### Problem to solve
Reproduce exactly the final portion of the data: every line from the one containing "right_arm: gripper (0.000" through the last line, inclusive.

### Dataset content
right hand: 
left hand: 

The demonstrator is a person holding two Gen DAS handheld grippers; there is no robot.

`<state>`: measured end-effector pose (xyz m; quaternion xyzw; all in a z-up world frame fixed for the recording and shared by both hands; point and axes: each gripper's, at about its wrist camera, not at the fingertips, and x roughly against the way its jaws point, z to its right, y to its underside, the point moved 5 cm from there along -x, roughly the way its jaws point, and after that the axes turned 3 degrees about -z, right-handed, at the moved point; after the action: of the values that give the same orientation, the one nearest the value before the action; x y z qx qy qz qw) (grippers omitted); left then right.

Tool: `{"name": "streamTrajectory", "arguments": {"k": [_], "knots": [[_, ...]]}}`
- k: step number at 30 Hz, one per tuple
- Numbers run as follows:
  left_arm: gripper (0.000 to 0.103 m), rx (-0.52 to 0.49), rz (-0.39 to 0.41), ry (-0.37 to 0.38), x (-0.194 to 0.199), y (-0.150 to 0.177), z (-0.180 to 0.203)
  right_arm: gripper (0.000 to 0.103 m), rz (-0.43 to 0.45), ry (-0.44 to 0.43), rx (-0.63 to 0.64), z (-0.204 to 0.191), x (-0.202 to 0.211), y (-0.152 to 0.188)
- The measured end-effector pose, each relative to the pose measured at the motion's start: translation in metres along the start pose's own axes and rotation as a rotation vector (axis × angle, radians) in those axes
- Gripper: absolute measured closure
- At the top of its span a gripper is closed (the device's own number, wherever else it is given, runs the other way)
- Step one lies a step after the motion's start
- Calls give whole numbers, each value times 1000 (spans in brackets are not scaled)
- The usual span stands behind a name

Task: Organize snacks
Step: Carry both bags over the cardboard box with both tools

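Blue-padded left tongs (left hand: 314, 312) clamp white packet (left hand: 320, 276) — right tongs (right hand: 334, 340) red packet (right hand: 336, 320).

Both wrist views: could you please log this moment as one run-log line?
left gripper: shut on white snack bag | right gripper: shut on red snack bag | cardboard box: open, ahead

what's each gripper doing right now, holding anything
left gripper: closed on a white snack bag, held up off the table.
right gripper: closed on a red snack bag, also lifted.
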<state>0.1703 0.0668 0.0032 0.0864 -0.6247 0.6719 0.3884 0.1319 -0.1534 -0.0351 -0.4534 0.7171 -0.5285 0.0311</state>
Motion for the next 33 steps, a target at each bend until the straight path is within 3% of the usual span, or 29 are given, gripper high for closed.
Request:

### Answer to this problem
  right_arm: gripper (0.000 to 0.103 m), rz (-0.43 to 0.45), ry (-0.44 to 0.43), rx (-0.63 to 0.64), z (-0.204 to 0.191), x (-0.202 to 0.211), y (-0.152 to 0.188)
- The measured end-effector pose, each relative to the pose measured at the motion's start: translation in metres along the start pose's own axes and rotation as a rotation vector (axis × angle, radians) in those axes
- Gripper: absolute measured closure
- At the top of its span a gripper is closed (the device's own number, wherever else it is given, runs the other way)
- Step one lies a step after the motion's start
- Calls give whole numbers, each value times 1000 (spans in brackets are not scaled)
- The usual span stands behind a name

Task: Organize snacks
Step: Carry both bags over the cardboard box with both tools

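Blue-padded left tongs (left hand: 314, 312) clamp white packet (left hand: 320, 276) — right tongs (right hand: 334, 340) red packet (right hand: 336, 320).

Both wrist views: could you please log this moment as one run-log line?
left gripper: shut on white snack bag | right gripper: shut on red snack bag | cardboard box: open, ahead

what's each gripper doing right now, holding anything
left gripper: closed on a white snack bag, held up off the table.
right gripper: closed on a red snack bag, also lifted.
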<state>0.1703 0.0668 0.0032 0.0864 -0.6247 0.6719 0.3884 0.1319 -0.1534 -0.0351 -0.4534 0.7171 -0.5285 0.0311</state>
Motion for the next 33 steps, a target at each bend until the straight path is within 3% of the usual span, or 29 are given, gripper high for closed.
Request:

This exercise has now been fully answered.